InDesignの段落スタイルには、ほぼ全てのテキストの書式が定義されている
の続きです。
InDesignにおける書式設定の優先度が、オーバーライド>文字スタイル>段落スタイル っていうような順序になってるのは使ってればなんとなく分かります。
そして、段落スタイルが適用されてない(スタイルとのリンクを切断している)テキストでは、段落スタイルのかわりに[段落スタイルなし]がベースになってるというようなことを前回書いたわけですが、
そこらへん、アドビさんの解説ではどうなってますの?っていうと、
ここにありました。
>複数の方法を使用して、属性が相互に矛盾する場合は、InDesign により使用する属性が選択されます。優先順位は次のとおりです。
>①文字属性のオーバーライド
>②文字スタイル
>③段落属性のオーバーライド
>④段落スタイル
>⑤CJK グリッド属性(グリッドフォーマットまたはフレームグリッド設定ダイアログボックスから)
>⑥アプリケーションデフォルト(ルートの段落スタイル)
[段落スタイルなし]は⑥のことですね。前回ちょろっと書いたようにアプリケーションデフォルトと呼ぶのは不適当だと思いますが。
あと、『段落属性のオーバーライド』と『文字スタイル』は別に競合しないのだから「①文字・段落属性のオーバーライド」とまとめちゃっていいような気がする。
今回注目したいのはこの『
⑤CJK グリッド属性』です。要はグリッドフォーマットのことですが、ここにこんなものがあることはあまり知られてないんじゃなかろうか。
グリッドフォーマットは、フレームグリッドにおいて
・『配置』でテキストを配置する時、『グリッドフォーマットを適用』をONにする
・テキストを普通にペーストする
・『グリッドフォーマットを適用』コマンドを実行する
などで適用することができますが、これらはすべて優先度①のオーバーライドとして適用するもので、⑤とは関係ありません。

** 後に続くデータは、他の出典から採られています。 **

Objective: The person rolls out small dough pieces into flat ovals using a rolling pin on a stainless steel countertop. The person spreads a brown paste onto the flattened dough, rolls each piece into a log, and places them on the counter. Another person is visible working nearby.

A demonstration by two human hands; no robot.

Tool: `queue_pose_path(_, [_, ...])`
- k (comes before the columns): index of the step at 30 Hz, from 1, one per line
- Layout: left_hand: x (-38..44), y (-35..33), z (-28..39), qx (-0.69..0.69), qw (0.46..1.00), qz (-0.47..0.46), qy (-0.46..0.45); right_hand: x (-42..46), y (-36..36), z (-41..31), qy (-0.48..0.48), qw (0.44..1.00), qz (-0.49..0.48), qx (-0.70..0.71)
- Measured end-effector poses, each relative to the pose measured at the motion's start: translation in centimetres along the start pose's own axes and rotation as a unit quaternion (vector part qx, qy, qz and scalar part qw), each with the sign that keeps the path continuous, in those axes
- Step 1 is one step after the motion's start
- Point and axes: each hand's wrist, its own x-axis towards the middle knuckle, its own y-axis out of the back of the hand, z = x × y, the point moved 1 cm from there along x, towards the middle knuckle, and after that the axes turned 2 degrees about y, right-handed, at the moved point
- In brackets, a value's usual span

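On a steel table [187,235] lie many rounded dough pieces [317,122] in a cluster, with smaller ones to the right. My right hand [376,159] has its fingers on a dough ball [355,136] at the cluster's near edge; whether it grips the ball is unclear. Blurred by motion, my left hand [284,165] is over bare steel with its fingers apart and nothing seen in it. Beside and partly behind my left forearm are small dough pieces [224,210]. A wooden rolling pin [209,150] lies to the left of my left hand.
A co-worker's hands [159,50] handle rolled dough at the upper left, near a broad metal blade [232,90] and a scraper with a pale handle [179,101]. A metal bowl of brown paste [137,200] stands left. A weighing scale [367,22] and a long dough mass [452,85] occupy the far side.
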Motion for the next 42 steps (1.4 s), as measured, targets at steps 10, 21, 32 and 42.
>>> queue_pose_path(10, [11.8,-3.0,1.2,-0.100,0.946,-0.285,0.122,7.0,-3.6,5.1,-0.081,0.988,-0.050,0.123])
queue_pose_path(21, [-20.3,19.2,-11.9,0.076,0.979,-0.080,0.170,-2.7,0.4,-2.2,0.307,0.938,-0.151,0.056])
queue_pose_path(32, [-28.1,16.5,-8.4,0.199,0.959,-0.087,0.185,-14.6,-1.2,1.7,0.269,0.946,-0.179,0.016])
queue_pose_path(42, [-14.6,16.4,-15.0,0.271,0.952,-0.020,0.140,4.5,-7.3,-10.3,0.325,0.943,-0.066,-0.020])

⑤の設定が存在してることは、フレームグリッド内のテキストで段落スタイルパネルの『スタイルとのリンクを切断』『オーバーライドを消去』を実行し、『フレームグリッド設定』から書式を様々に変更してみるとよく分かります。
グリッドフォーマットの変更に追随して、中のテキストの書体も一緒に変わってくれるのです。
このような現象は段落スタイルを設定したテキストでは起こりません。
前回の表題のとおり、段落スタイルにはすべての文字・段落属性が定義されています。したがって段落スタイルを適用したテキストでは、⑤、⑥の設定は④の段落スタイルの下に封じられて全く表に出てこないのです。
(※段落スタイルの最終的な基準が[段落スタイルなし]であることと、⑥に[段落スタイルなし]があることは全く別の話です)
そこで、書式のベースとして、段落スタイルの代わりに『カスタマイズした[段落スタイルなし]』を使うことができれば、「書体がグリッドフォーマットの変更に追随して自動的に変わってくれる」という⑤の効果を活かした組版ができるんじゃないか?という話になるわけですが…
前回書いたように、[段落スタイルなし]の設定はドキュメントが持ってるはずなので、IDMLの中に含まれてるはずです。
.idmlファイルは、XMLファイルの集まりをzip圧縮したものです。適当なアーカイバで解凍→テキストエディタで編集→再度zip圧縮→拡張子をidmlとすることで、ドキュメントを改変できます。
[段落スタイルなし]の設定があるのは、ResourcesフォルダのStyles.xml。
<ParagraphStyle Self="ParagraphStyle/$ID/[No paragraph style]"…で始まる要素がそれです。
実際書き換えるのは、禁則処理や文字組みアキ量などの基本的な組版設定と、必要に応じて自動縦中横やルビ設定くらい。フォントや文字サイズはどうせグリッドフォーマットで上書きしますからね。
と、非常に面倒な方法で[段落スタイルなし]を書き換えられるわけですが、その効能が「書体がグリッドフォーマットの変更に追随して自動的に変わってくれる」というだけじゃ、あまりにメリットが少ない。
むしろ、ほとんどの人に理解されない使い方のため、トラブルの可能性が増えるなど、デメリットの方がでかすぎる。
私は[段落スタイルなし]を使ったフレームグリッドなら、↓図の④のようなことができるんじゃないかと期待してたのです。
でも試してみたらこんな↓の。
『グリッドフォーマットを適用せずにペースト』がこんな挙動になるというのは意外すぎた。わざわざコピペ元のグリッドフォーマットをオーバーライドしてペーストしやがるのです。
ドラッグ&ドロップでは期待通りになったんですが、さすがにこれが使える状況は限定的です。
というわけで、[段落スタイルなし]の書き換えなんてやめとこうと思ったのでした。